Edward’s death epitomises how wrong the current laws surrounding cannabis in the UK are. It is a complete tragedy that someone as young as Edward, and with such great prospects, could have been so distraught from receiving a court summons that he could take his own life. While I do not think that a 17 year old should be smoking cannabis, this tragic death does raise the question – would the same thing have happened if cannabis possession was not a crime? Would his family have had to go through such an ordeal when they lost Edward? The simple answer is no. If the possession of cannabis was not a crime Edward would not have been the target of any court summons in the first place, and would not have hung himself after receiving the summons.
This is a textbook case of the harms of prohibition and shows exactly why NORML-UK are seeking to change the law. Edwards mother Ann said “we want to ensure the failings in procedure that we believe ultimately led to our son’s death do not happen again and lead to another tragedy”. Here at NORML-UK we stand in solidarity with the Thornber family. It is extremely important to point out that cannabis prohibition actually creates much stigma around using cannabis.
Despite the scientific community continuously rating cannabis’s harms as less than those of caffeine and prescription medications such as Ritalin; the media and government continues to spout all sorts of anti-cannabis propaganda to try to justify the current laws which cause much more harm than cannabis itself. This is creating a real problem where people will end their lives rather than face that stigma.
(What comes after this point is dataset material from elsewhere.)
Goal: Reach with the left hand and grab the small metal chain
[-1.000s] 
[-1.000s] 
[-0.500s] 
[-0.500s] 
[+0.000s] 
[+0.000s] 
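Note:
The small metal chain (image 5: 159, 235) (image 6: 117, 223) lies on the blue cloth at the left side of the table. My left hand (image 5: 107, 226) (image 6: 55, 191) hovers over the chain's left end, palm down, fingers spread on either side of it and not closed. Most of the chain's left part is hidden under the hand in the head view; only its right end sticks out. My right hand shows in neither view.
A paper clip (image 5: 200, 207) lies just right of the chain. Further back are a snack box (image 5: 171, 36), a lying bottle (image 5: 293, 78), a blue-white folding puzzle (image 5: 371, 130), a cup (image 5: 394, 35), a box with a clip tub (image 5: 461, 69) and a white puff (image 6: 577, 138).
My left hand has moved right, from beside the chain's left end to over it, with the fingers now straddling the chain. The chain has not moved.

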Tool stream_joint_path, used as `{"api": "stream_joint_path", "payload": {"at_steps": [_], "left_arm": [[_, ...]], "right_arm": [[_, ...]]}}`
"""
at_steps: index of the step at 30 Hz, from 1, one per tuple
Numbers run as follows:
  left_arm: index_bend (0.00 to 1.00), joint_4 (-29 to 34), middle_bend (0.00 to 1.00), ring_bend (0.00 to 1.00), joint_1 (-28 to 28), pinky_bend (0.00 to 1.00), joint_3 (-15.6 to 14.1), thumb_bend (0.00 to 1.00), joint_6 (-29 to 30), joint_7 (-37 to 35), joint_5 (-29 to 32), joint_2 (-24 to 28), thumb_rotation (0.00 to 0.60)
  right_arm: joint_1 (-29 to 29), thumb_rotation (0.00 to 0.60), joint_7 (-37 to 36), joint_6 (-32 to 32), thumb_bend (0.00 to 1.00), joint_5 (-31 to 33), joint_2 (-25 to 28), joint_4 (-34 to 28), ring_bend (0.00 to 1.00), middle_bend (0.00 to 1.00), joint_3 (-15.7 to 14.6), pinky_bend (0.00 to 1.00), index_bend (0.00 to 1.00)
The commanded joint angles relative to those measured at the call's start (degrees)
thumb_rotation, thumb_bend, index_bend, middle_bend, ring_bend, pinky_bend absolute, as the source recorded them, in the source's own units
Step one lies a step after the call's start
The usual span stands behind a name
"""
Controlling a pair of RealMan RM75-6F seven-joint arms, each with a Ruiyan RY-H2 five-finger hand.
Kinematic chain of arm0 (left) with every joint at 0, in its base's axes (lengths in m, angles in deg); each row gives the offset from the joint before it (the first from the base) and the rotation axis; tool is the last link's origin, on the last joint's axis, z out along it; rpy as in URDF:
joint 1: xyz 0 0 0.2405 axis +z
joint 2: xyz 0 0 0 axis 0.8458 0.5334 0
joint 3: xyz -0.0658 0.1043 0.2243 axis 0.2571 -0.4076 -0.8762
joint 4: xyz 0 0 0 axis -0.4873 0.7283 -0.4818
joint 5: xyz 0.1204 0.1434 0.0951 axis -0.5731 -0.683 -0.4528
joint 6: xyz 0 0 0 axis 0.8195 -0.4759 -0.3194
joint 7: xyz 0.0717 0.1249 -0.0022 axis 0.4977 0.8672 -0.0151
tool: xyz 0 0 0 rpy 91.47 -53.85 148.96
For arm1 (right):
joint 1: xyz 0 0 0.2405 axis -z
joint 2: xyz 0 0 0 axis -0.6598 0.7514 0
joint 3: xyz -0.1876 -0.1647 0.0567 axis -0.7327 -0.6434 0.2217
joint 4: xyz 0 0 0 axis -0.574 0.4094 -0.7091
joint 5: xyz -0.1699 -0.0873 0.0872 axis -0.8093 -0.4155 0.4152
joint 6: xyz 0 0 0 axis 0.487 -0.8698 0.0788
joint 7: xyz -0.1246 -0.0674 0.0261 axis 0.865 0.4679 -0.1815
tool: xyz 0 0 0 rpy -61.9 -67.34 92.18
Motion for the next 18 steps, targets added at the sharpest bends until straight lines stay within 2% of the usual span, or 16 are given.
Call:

Edward’s mother Ann has led a successful campaign to get the home office to change the law regarding 17 year olds in custody. One of the factors behind Edward’s suicide was the fact that, as a 17 year old, he was treated as an adult. This meant that no parent or guardian was informed of his caution; something which Edward’s parents believe would have saved his life, as he would have been able to talk through what had happened rather than suffering in silence. The fact his parents campaign has lead to the law being changed is a great achievement and shows that people with determination can make a difference.
Although the story has had a lot of media coverage, one question no one has asked, is ‘why was he issued a court summons for cannabis in the first place?’ He would not have if it had been alcohol he was caught with, so why then was a 17 year old given a court order for something that causes less harm then the legal alternatives? While I applaud his mother for the work she has rightly put into campaigning for the law to be changed, I feel she and the media at large have ignored the fact that if cannabis possession was not a crime in the first place then this tragic loss of someone so young would never have occurred.
A 17 year old should not have been arrested for possessing 50p worth of cannabis – nobody should have to suffer the traumatic experience of being summoned to court for a crime which has no victim. It is abundantly clear that the laws regarding cannabis have lead to the tragic loss of someone so young.